3. Disposal of TNK-BP and investment in Rosneft

Disposal of TNK-BP

In BP Annual Report and Form 20-F 2012 the transaction to sell BP’s investment in TNK-BP and acquire an investment in Rosneft was described as consisting of three tranches under which BP would receive $25.4 billion (including the $0.7 billion dividend received from TNK-BP in December 2012) and Rosneft shares representing a 3.04% stake in Rosneft; BP would then use $4.8 billion of the cash to acquire a further 5.66% in Rosneft from Rosneftegaz and $8.3 billion to acquire a further 9.80% stake in Rosneft from a Rosneft subsidiary. On completion, the transactions between BP, Rosneft and the Rosneft subsidiary were instead settled on a net basis, so that BP received the 9.80% stake in Rosneft directly rather than receiving and immediately paying $8.3 billion in cash. The net result was the same.

The gain on disposal of BP’s investment in TNK-BP, recognized in the TNK-BP segment in the first quarter, was $12.5 billion. Part of the gain arising on the disposal, amounting to $3.0 billion, was deferred due to BP selling its investment in TNK-BP to Rosneft, which in turn is now accounted for by BP as an associate.

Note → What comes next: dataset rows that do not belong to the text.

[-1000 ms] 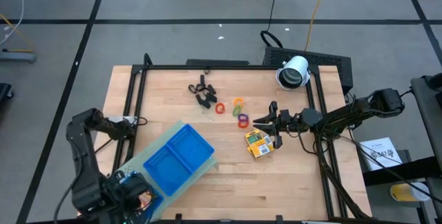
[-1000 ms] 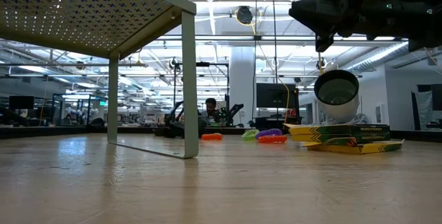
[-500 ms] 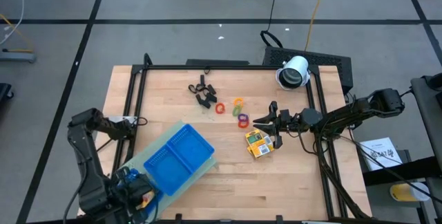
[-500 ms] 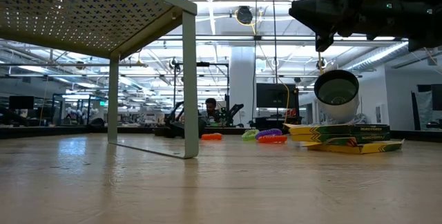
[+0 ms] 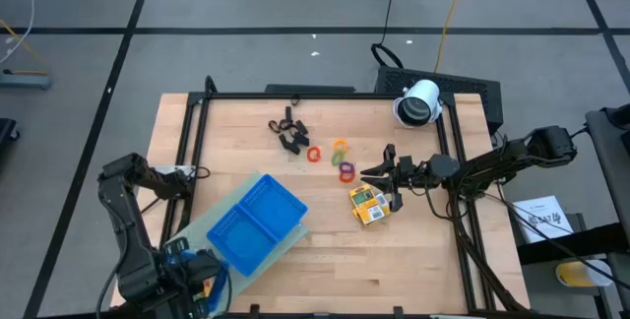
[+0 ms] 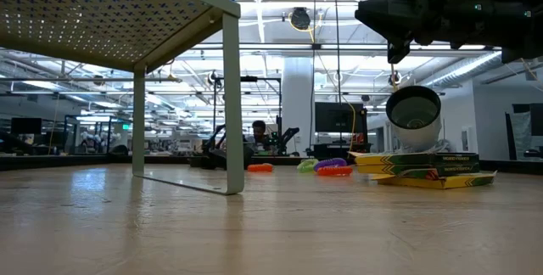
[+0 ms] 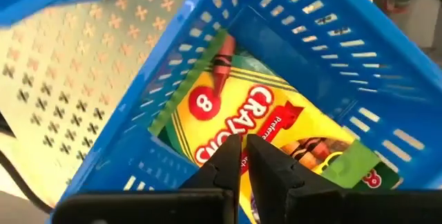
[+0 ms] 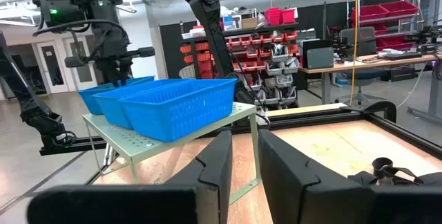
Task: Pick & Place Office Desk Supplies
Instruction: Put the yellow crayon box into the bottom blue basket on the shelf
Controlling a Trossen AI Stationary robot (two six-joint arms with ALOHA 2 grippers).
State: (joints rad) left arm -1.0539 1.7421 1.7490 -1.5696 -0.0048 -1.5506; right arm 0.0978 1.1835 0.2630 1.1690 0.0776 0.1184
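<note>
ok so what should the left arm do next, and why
Probably lift the left gripper straight up out of the blue tray: the crayon pack already lies in its compartment, and the gripper is shut above it, holding nothing.

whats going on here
The left claw is down in one end compartment of the blue tray, nearly shut, right over a crayon pack lying inside. The right claw hovers by two more packs on the table. Black clips and coloured rings are not yet picked up.
</note>
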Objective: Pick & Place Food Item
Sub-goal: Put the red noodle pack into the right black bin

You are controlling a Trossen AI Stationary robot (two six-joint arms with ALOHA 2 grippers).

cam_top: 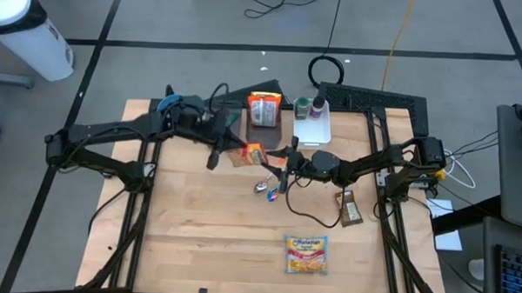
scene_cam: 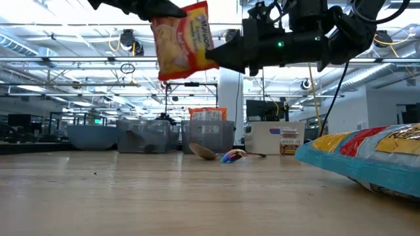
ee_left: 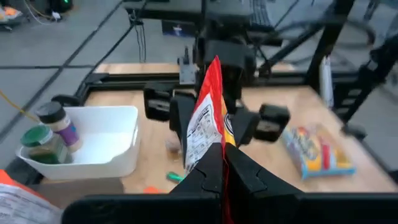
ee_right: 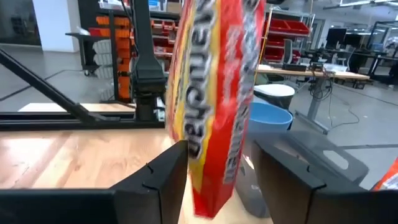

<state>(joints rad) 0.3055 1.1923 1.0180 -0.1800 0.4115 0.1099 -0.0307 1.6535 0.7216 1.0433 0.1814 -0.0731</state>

The deferred gain is released to BP’s income statement over time as the TNK-BP assets are depreciated or amortized.

Disposal proceeds of $4.9 billion were used to purchase the 5.66% stake in Rosneft from Rosneftegaz ($4.8 billion described above plus $0.1 billion of interest). The net cash inflow relating to the transaction included in net cash flow from investing activities in the cash flow statement was $11.8 billion.

Investment in Rosneft

BP’s investment in Rosneft is included in the balance sheet within investments in associates. The investment is measured at cost less the deferred gain described above (in roubles), plus post-acquisition changes in BP’s share of Rosneft’s net assets.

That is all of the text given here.